Content starts

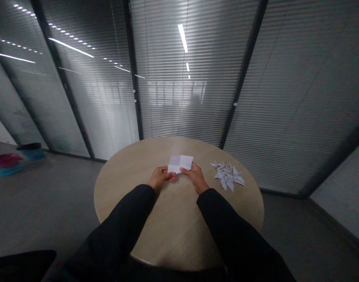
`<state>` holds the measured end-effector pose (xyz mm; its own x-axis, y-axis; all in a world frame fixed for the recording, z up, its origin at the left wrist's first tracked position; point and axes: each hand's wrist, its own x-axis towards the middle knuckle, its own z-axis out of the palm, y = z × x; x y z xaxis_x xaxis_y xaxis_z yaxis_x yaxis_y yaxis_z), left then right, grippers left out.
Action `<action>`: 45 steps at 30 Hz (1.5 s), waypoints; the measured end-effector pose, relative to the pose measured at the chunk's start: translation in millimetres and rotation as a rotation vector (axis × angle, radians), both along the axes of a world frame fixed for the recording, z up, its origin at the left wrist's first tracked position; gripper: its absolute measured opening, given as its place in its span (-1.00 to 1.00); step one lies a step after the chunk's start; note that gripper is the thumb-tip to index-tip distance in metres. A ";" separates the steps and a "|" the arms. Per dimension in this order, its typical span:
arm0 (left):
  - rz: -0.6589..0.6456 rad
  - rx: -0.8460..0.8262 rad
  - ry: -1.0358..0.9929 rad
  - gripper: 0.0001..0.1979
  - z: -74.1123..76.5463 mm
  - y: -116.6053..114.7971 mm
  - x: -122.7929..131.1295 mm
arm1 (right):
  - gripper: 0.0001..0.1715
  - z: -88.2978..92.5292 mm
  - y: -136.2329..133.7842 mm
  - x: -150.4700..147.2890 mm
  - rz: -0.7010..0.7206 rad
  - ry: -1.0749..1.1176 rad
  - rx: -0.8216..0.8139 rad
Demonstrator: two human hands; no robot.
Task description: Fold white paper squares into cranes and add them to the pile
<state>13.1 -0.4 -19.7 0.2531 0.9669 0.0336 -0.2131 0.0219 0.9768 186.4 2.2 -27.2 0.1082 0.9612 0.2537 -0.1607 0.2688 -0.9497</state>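
Observation:
A small white sheet of paper (180, 162) with crossing creases is held up just above the round table. My left hand (161, 176) grips its lower left corner, thumb in front and fingers bent behind. On the other side my right hand (196, 176) pinches the lower right part, with the thumb lying on the front face. To the right of my right hand lies a loose pile of folded white paper cranes (227, 174), their pointed wings and necks overlapping.
The round wooden table (173, 231) stands close to a glass partition with blinds (182, 117). A blue bin with a black liner (31, 151) and another blue bin with a red liner (6, 164) are on the floor at left. Something black (23, 264) is at the lower left.

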 end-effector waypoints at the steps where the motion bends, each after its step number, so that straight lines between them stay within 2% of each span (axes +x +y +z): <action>1: 0.012 -0.001 0.000 -0.79 0.8 1.8 -2.4 | -0.43 -0.3 1.5 3.6 -0.021 0.015 -0.002; 8: 0.214 0.029 -0.055 -0.88 3.4 14.7 -24.5 | -0.49 -7.7 11.9 23.3 -0.156 0.175 -0.066; 10: 0.216 0.022 -0.077 -0.83 1.4 13.4 -22.7 | -0.50 -8.3 10.1 18.5 -0.122 0.210 -0.067; 13: 0.073 -0.016 -0.059 -0.65 -2.5 5.1 -10.5 | -0.51 -7.8 4.1 5.6 -0.058 0.255 -0.077; 16: -0.041 0.057 -0.043 -0.56 -3.8 -4.7 3.6 | -0.52 -6.9 -2.3 -4.9 0.006 0.252 -0.069; 19: 0.006 0.073 -0.053 -0.59 -1.9 -8.5 9.2 | -0.51 -5.2 -7.3 -10.1 0.065 0.207 -0.074; 25: 0.191 0.127 -0.106 -0.58 -0.1 -3.1 1.3 | -0.45 0.8 -17.6 -18.1 0.160 0.152 -0.106; 29: 0.212 0.161 -0.171 -0.61 0.1 -3.3 0.6 | -0.50 1.1 -25.7 -23.0 0.272 0.048 -0.105; 33: 0.246 0.070 -0.254 -0.66 0.9 -1.9 1.3 | -0.53 -0.4 -28.9 -25.7 0.364 -0.074 -0.051; 35: 0.276 0.035 -0.307 -0.69 1.2 0.2 0.3 | -0.53 -0.8 -27.3 -25.7 0.346 -0.111 -0.004; 39: 0.313 0.028 -0.332 -0.77 0.9 2.7 -1.5 | -0.46 -2.2 -18.7 -24.5 0.218 -0.068 0.079; 42: 0.289 0.023 -0.256 -0.79 -0.1 1.1 0.2 | -0.43 -4.2 -12.6 -23.2 0.156 -0.019 0.099; 45: 0.237 0.010 -0.195 -0.77 -1.2 -1.4 3.7 | -0.44 -5.8 -10.7 -21.3 0.107 -0.060 0.105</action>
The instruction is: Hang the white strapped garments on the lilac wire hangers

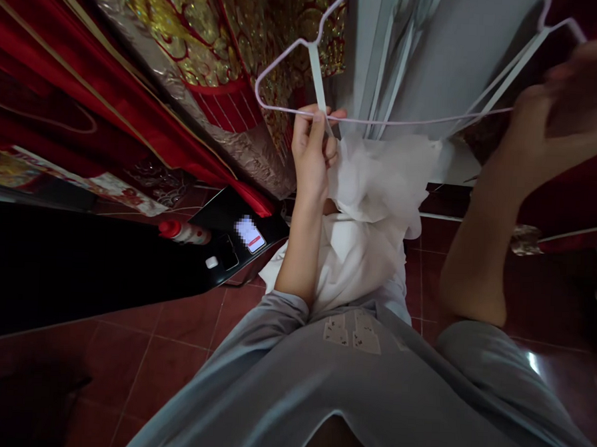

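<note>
A thin pink clothes hanger (384, 122) spans the top of the view, its lower bar running sideways. White straps (317, 78) loop over the notches near both its ends. Below the bar hangs a sheer white garment (368, 180), bunched and draped down in front of my body. My left hand (315, 141) is closed at the bar's left part, thumb and fingers pinching the white strap there. Blurred at the upper right, my right hand (570, 97) is close to the hanger's right end and the other strap. Its fingers are too smeared to make out.
Red and gold sequined garments (212, 59) hang at the left. A black tabletop (126, 274) carries a lit phone (250, 234), a dark phone (225, 252), a small white case (212, 262) and a red-capped bottle (185, 231). Red tiles (183, 324) cover the floor.
</note>
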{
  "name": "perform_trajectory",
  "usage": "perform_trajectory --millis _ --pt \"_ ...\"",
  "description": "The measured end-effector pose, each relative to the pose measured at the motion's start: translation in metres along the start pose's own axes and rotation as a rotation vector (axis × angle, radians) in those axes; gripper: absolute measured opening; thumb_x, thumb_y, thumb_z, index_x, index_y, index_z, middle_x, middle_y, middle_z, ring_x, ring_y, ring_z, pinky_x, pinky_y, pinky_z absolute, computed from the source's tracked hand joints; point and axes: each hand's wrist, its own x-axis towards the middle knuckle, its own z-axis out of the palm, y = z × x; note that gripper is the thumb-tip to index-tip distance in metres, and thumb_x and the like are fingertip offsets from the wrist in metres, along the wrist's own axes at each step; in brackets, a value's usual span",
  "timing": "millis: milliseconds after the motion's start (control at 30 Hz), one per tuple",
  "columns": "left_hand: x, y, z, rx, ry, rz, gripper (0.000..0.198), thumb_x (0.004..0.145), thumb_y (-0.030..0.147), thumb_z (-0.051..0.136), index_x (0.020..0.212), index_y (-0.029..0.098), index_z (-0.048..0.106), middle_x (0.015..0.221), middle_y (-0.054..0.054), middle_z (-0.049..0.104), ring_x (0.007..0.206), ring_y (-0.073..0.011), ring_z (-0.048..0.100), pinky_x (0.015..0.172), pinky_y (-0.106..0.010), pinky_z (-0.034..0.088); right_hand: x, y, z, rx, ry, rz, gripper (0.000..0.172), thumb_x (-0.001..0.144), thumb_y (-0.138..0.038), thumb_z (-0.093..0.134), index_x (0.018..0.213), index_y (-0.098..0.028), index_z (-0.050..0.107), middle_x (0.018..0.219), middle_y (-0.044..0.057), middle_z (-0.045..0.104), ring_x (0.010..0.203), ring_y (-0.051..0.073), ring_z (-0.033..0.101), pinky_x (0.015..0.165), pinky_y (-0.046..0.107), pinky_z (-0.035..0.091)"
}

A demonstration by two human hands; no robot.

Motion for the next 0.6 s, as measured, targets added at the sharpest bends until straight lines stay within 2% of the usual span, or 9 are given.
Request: perform_trajectory --millis 67,100,200,300,433,533,600 --pt "-0.002 0.000 0.002 0.012 0.006 0.009 0.031 0.108 0.012 0.041 0.083 0.023 0.057 0.088 -0.002 0.069 0.037 -0.0115 0.029 0.036 -0.025 0.018 -0.020 0.002 0.013 -0.066 -0.074 -0.206 0.036 0.076 -0.002 0.055 0.104 -0.022 0.066 0.104 0.000 0.058 0.086 0.008 0.054 0.072 0.023 0.044" --pt "-0.003 0.000 0.002 0.016 -0.004 0.027 0.031 0.108 0.011 0.041 0.084 0.023 0.057 0.088 -0.002 0.069 0.037 -0.0119 0.029 0.037 -0.026 0.018 -0.029 0.004 0.020 -0.121 -0.150 -0.237 0.038 0.075 -0.003 0.055 0.106 -0.022 0.067 0.107 0.001 0.060 0.082 0.008 0.054 0.067 0.023 0.043" --pt "-0.004 -0.002 0.002 0.060 -0.035 0.065 0.028 0.109 0.014 0.040 0.087 0.023 0.056 0.091 -0.001 0.070 0.040 -0.0131 0.031 0.039 -0.027 0.019 -0.046 0.007 0.038 -0.240 -0.331 -0.112 0.036 0.075 -0.008 0.059 0.107 -0.022 0.066 0.112 0.003 0.060 0.068 0.006 0.050 0.057 0.022 0.039" --pt "-0.002 -0.008 -0.005 0.162 -0.041 0.078 0.026 0.109 0.016 0.041 0.095 0.025 0.060 0.101 0.001 0.072 0.045 -0.0136 0.035 0.043 -0.027 0.023 -0.048 0.013 0.046 -0.273 -0.341 -0.041 0.023 0.079 -0.014 0.059 0.100 -0.019 0.066 0.095 0.002 0.058 0.060 0.004 0.043 0.055 0.021 0.036" --pt "-0.003 -0.012 -0.025 0.368 -0.127 0.132 0.021 0.107 0.021 0.048 0.101 0.024 0.067 0.108 0.001 0.072 0.050 -0.0137 0.041 0.045 -0.027 0.030 -0.045 0.022 0.042 -0.302 -0.354 0.001 0.017 0.083 -0.021 0.057 0.097 -0.022 0.065 0.091 0.001 0.055 0.060 0.005 0.041 0.053 0.020 0.034" --pt "-0.009 0.003 -0.033 0.521 -0.216 0.161 0.018 0.100 0.041 0.063 0.095 0.026 0.072 0.097 -0.001 0.071 0.057 -0.0177 0.052 0.045 -0.028 0.039 -0.050 0.024 0.042 -0.307 -0.329 0.038 0.016 0.081 -0.024 0.059 0.096 -0.025 0.064 0.091 0.001 0.054 0.058 0.006 0.039 0.051 0.022 0.033" --pt "-0.013 0.024 -0.029 0.543 -0.258 0.138 0.020 0.098 0.045 0.065 0.090 0.027 0.071 0.094 -0.002 0.069 0.060 -0.0197 0.055 0.043 -0.028 0.042 -0.055 0.023 0.046 -0.301 -0.293 0.076 0.013 0.083 -0.030 0.060 0.095 -0.027 0.064 0.093 0.002 0.054 0.058 0.008 0.038 0.051 0.024 0.034"
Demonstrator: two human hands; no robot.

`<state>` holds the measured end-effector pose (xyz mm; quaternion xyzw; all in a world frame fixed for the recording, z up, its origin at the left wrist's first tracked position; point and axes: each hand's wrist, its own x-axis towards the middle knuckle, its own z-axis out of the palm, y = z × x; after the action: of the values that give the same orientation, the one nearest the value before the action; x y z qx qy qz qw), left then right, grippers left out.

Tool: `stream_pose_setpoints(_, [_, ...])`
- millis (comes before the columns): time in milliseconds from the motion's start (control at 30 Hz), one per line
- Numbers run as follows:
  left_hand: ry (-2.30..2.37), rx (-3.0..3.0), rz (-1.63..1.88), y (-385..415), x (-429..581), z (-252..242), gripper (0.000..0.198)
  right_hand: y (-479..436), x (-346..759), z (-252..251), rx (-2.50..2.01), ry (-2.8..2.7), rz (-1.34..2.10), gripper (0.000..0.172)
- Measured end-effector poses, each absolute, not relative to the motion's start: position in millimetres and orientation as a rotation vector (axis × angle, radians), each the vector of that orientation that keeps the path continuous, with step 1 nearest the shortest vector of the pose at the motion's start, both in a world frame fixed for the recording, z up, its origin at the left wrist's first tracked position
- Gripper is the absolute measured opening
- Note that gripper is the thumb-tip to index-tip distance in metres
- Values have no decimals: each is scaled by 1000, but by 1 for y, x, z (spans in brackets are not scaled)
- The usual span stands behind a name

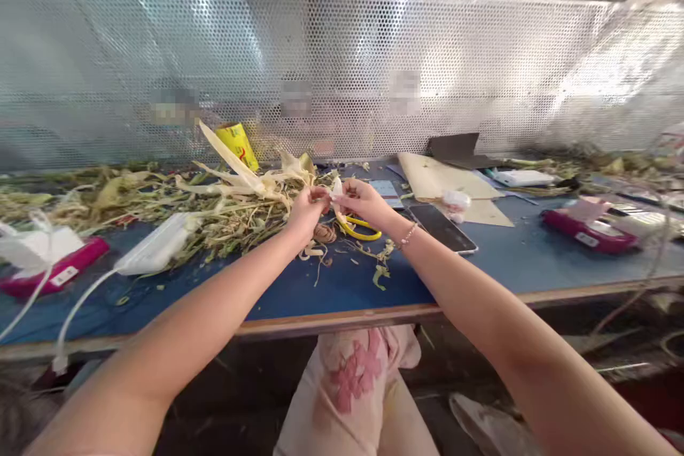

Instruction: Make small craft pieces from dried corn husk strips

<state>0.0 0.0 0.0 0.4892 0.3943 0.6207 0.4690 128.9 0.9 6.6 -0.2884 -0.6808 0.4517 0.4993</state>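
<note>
Head view, our left fingers point(319, 193) and right fingers point(350, 190) closely pinching a white scrap point(336, 188), yellow loop point(363, 236) just below them.

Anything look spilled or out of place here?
Yes: dried plant scraps are strewn over the blue table, some right beside the white corded block, an untidy spot for electrical-looking gear. The yellow container behind them tilts rather than standing upright.

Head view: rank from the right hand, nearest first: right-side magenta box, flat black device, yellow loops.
1. Yellow loops: just below the right hand in the picture.
2. Flat black device: right of it, past the wrist.
3. Right-side magenta box: far out right.
</note>
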Motion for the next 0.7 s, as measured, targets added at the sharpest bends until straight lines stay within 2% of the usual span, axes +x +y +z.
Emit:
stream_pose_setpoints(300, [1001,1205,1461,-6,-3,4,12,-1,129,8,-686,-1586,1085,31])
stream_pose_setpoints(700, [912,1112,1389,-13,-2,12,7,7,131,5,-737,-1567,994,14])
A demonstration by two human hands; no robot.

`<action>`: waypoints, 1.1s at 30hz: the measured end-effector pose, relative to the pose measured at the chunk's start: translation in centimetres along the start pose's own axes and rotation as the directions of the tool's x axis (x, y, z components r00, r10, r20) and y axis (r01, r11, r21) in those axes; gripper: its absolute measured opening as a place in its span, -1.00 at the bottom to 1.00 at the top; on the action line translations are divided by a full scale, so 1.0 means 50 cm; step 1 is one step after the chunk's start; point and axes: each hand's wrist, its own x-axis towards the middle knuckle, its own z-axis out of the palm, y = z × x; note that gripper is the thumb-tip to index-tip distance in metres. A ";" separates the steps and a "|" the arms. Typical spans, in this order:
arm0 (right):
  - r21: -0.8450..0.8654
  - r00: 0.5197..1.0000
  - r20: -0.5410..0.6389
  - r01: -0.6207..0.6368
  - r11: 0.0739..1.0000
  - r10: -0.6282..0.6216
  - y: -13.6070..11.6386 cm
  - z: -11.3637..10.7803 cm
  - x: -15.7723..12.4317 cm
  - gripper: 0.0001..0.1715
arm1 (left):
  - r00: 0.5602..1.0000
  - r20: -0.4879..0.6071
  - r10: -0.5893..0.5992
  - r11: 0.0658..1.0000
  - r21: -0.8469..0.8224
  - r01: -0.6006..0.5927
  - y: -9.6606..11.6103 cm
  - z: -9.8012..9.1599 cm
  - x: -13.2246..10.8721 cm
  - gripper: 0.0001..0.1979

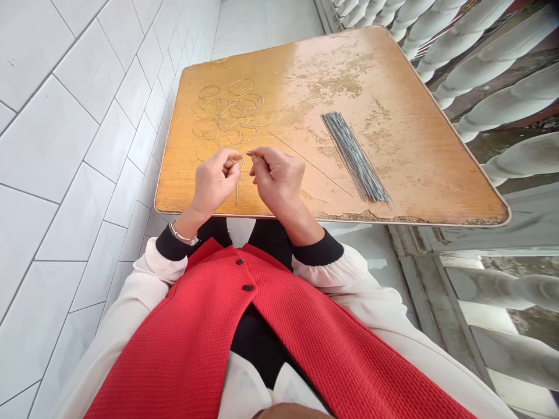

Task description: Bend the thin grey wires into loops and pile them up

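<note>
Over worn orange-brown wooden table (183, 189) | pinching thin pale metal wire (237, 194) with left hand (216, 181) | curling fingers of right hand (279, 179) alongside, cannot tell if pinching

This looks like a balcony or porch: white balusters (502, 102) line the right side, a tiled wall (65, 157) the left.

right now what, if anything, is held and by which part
The left hand pinches a thin wire above its straight end; whether the right hand grips it is unclear.
</note>
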 end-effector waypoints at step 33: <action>0.404 0.928 0.183 -0.371 0.836 0.323 -0.003 -0.005 0.004 -0.80 | 0.896 0.221 -0.385 0.749 -0.492 0.444 0.030 -0.035 0.013 -0.73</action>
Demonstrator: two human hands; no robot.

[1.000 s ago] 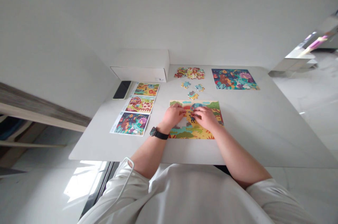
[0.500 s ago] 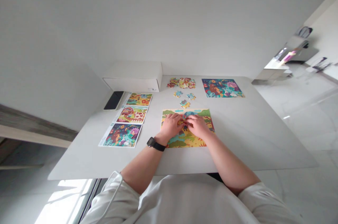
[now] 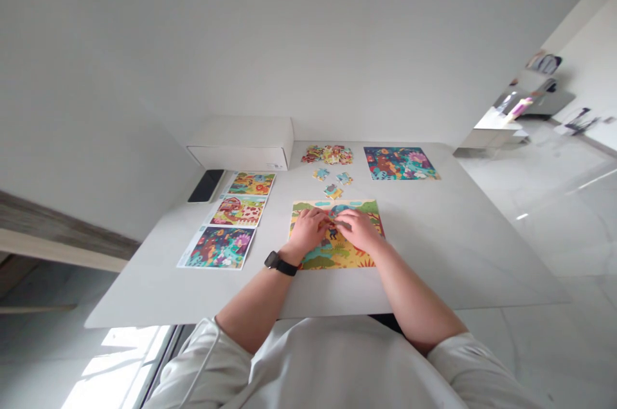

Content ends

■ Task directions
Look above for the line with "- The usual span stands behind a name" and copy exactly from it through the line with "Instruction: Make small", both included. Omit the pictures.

■ Written response
- The usual span stands behind a name


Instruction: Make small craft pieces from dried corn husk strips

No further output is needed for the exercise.